Chaque scène d'action est filmée comme si les personnages effectuaient le dernier geste de leur existence : voler une voiture de l'armée, s'introduire dans le silo, désactiver les systèmes de sécurité... Aldrich filme ces moments avec une sécheresse remarquable. Même lorsqu'il dure longtemps (le film fait 2 h 24), son cinéma est dénué de toute « mauvaise graisse » et le découpage nous plonge au cœur de l'action et de sa brutalité.
En 1977, le cinéaste adopte même certains procédés très en vogue à l'époque comme le split-screen qui lui permet de briser la monotonie du classique montage parallèle et d'insuffler une dynamique à l'action en la morcelant (l'écran est parfois divisé en quatre).
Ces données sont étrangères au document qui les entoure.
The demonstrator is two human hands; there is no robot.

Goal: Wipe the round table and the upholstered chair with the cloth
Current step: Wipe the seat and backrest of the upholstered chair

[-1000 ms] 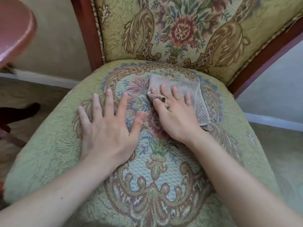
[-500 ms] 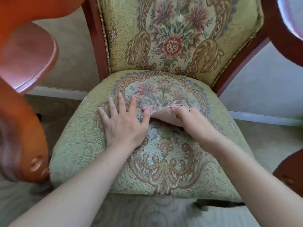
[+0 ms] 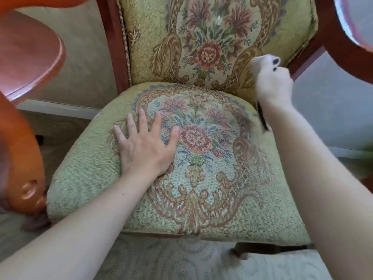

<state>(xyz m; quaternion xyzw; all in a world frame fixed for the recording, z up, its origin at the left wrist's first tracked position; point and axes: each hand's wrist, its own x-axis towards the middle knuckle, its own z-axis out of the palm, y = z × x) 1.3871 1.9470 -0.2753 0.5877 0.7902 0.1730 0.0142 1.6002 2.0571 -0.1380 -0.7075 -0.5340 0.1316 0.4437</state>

Ce recours aux écrans divisés lui permet également d'intensifier le sentiment d'urgence : en éclatant les points de vue, le cinéaste cherche à montrer les logiques qui s'affrontent et qui luttent, des deux côtés de la barrière, pour leur propre survie (celle de l’État et celle de l'individu).
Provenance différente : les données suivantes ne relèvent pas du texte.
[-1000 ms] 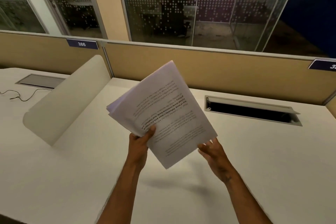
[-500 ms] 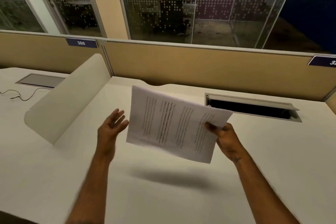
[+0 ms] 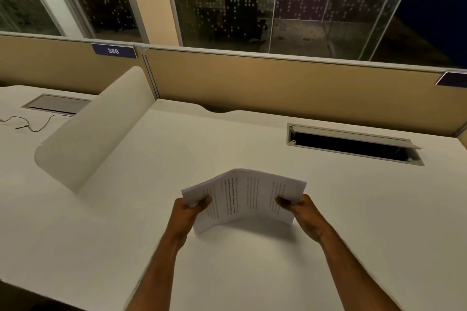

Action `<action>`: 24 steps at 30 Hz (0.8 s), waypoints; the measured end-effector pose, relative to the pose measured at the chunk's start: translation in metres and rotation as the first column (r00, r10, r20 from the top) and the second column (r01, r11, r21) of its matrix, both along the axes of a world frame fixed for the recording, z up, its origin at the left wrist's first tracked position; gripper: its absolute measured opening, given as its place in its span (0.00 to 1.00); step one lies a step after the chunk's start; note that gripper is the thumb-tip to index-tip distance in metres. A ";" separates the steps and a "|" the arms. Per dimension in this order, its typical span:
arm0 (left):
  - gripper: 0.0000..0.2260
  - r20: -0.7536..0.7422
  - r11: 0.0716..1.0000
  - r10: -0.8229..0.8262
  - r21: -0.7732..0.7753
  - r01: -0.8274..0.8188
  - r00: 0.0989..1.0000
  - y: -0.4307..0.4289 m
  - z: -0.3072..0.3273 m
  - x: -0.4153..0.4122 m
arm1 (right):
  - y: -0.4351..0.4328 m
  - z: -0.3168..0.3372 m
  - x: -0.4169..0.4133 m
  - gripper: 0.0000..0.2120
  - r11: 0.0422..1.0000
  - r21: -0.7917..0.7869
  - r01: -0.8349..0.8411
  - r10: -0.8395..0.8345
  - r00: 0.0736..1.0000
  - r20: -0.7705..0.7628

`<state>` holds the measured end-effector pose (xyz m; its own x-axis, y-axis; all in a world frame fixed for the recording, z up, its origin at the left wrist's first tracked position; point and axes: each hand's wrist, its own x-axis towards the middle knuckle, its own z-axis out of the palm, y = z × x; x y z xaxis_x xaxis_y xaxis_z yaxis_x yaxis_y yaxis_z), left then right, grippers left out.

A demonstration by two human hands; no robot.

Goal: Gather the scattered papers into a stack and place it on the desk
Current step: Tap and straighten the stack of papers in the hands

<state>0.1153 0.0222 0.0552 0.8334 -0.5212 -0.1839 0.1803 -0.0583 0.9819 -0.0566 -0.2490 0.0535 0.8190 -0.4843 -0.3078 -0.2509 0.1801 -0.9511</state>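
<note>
Gripping the paper stack [image 3: 246, 199] at each end now, left hand [image 3: 188, 212] and right hand [image 3: 304, 214] lower it nearer the desk [image 3: 353, 209], below the open cable hatch [image 3: 353, 145]; placement looks close.

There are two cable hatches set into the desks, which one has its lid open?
The hatch on the right, beyond the stack of papers. Its lid is tipped up over a dark opening, while the left hatch past the curved divider lies flat and closed.

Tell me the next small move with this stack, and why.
Probably lower the stack of papers flat onto the desk and let go. Both the left hand and the right hand grip its side edges, the sheets look gathered but arched upward, and bare desk lies right beneath.
</note>
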 end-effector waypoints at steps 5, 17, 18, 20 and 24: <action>0.10 -0.005 1.000 0.014 -0.011 -0.014 1.000 0.001 -0.005 -0.001 | 0.004 -0.007 -0.001 0.17 0.999 0.008 0.033 -0.033 0.999 0.003; 0.15 -0.040 0.942 0.132 -0.306 -0.137 0.991 -0.018 0.037 0.007 | -0.009 0.019 0.002 0.45 0.976 0.092 0.196 -0.206 0.972 0.116; 0.15 -0.052 0.920 0.135 -0.365 -0.144 0.990 -0.023 0.043 0.004 | -0.003 0.021 0.005 0.49 0.961 0.191 0.200 -0.229 0.964 0.139; 0.15 -0.104 0.874 0.134 -0.457 -0.167 0.985 -0.035 0.052 -0.004 | 0.010 0.029 0.015 0.57 0.938 0.334 0.097 -0.174 0.962 0.209; 0.18 -0.210 0.810 0.096 -0.552 -0.199 0.973 -0.054 0.053 -0.026 | 0.034 0.063 0.044 0.29 0.912 0.397 -0.106 -0.089 0.892 0.443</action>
<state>0.0894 -0.0322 0.1086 0.8931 -0.4485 -0.0357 0.3017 0.5382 0.7870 -0.0128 -0.2147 0.1161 0.9172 -0.3910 -0.0767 0.1747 0.5677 -0.8045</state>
Comme souvent chez Aldrich, la brutalité et la noirceur sont les couleurs dominantes de l’œuvre. Dans L'ultimatum des trois mercenaires, le cinéaste pousse tellement loin le nihilisme qu'il en devient presque anarchiste. Ça commence immédiatement lorsque le président échange cyniquement (mais en se drapant derrière les oripeaux de la vertu) un réfugié politique alors que la peine de mort l'attend dans son pays contre des promesses de marchés. L'univers est désormais aux mains de cyniques sans scrupule, de militaires crapuleux capables de faire tuer leurs soldats au Vietnam pour montrer leur détermination aux soviétiques.
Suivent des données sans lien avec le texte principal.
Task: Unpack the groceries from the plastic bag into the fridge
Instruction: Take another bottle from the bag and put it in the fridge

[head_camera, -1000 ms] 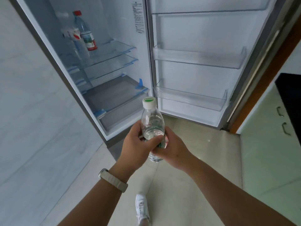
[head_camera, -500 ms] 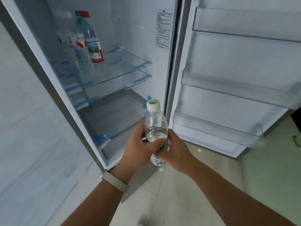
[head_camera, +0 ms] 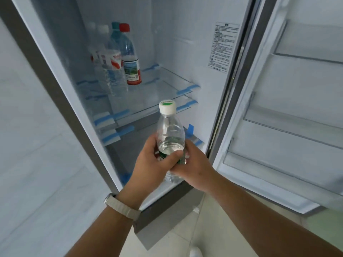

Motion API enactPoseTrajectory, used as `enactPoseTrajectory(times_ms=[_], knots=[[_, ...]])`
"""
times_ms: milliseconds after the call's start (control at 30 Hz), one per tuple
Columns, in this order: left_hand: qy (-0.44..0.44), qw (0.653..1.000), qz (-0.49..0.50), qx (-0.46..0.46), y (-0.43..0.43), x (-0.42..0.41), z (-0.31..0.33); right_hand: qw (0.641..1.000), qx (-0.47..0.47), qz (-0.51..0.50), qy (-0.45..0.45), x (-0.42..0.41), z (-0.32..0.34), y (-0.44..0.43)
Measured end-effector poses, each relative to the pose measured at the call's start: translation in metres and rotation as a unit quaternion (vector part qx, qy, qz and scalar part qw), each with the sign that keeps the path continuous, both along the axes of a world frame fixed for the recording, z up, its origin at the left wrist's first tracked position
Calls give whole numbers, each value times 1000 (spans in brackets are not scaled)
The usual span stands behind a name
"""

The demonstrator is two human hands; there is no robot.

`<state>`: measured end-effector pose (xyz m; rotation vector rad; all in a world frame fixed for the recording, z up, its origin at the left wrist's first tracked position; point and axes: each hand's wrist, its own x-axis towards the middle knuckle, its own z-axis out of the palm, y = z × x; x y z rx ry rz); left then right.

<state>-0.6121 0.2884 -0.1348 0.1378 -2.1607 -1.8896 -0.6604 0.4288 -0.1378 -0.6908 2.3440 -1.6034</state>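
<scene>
A clear water bottle [head_camera: 169, 130] with a white cap and green label stands upright in both my hands, in front of the open fridge [head_camera: 185, 43]. My left hand [head_camera: 151, 164] wraps its left side, thumb across the label. My right hand [head_camera: 194, 167] grips it from the right and below. On the glass shelf [head_camera: 167, 89] inside stand several water bottles: a red-capped bottle [head_camera: 130, 58], a teal-capped one behind it, and two white-capped ones [head_camera: 109, 71] at the left. The plastic bag is not in view.
The fridge door [head_camera: 297, 108] hangs open at the right with transparent door racks holding nothing. Lower glass shelves with blue tape sit beneath the bottle shelf. A pale tiled wall [head_camera: 37, 145] runs along the left. Light floor tiles and a white shoe tip [head_camera: 195, 252] lie below.
I have stepped closer to the fridge; its interior now fills the view. The bottle in both hands has risen slightly toward the shelves.
</scene>
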Motion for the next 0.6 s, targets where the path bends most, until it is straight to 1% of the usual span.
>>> enactPoseTrajectory(times_ms=[133, 233, 467, 600], knots=[[17, 999, 40, 9, -15, -24, 12, 999, -34, 34, 21, -38, 10, -21], [18, 997, 73, -11, -26, -42, 24, 996, -44, 63, 44, -68, 14, -39], [44, 986, 151, -47, -41, -93, 60, 987, -68, 137, 47, -132, 47, -63], [69, 979, 186, -41, -43, -118, 79, 979, -84, 173, 68, -159, 67, -71]])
Le film est hanté par le traumatisme du Vietnam : non pas tant comme chez Cimino, Coppola ou Kubrick du point de vue de l'expérience des soldats que par un sentiment d'absurdité généralisée. Ce que veut montrer Dell au monde entier, c'est que l'Amérique est partie se battre pour rien si ce n'est asseoir une pseudo-autorité dans le cadre de la Guerre Froide contre l'URSS.
L'horreur de cette guerre se double d'une autre angoisse : celle de l'explosion finale de la planète grâce aux armes nucléaires. Si Dell détourne cette menace à son profit, elle n'en reste pas moins prégnante et plane comme une épée de Damoclès sur un univers vide de sens.
La force du film tient sans aucun doute à l'équilibre que le cinéaste parvient à instaurer entre les scènes d'action et de longues scènes de discussions entre les états-majors et le président. Le théâtre de la politique (où pataugent également toutes les vieilles ganaches de l'armée) est ici analysé avec une ironie féroce qui fait froid dans le dos. Tout n'est plus que manœuvres électorales et magouilles pour conserver quelques miettes de pouvoir. Le cynisme est, là encore, généralisé et il faut voir cet instant où tout bascule et où le président, utilisé comme symbole, est lui-même sacrifié (ce sacrifice n'a rien de l'héroïsme présidentiel que l'on peut trouver dans certains blockbusters contemporains!).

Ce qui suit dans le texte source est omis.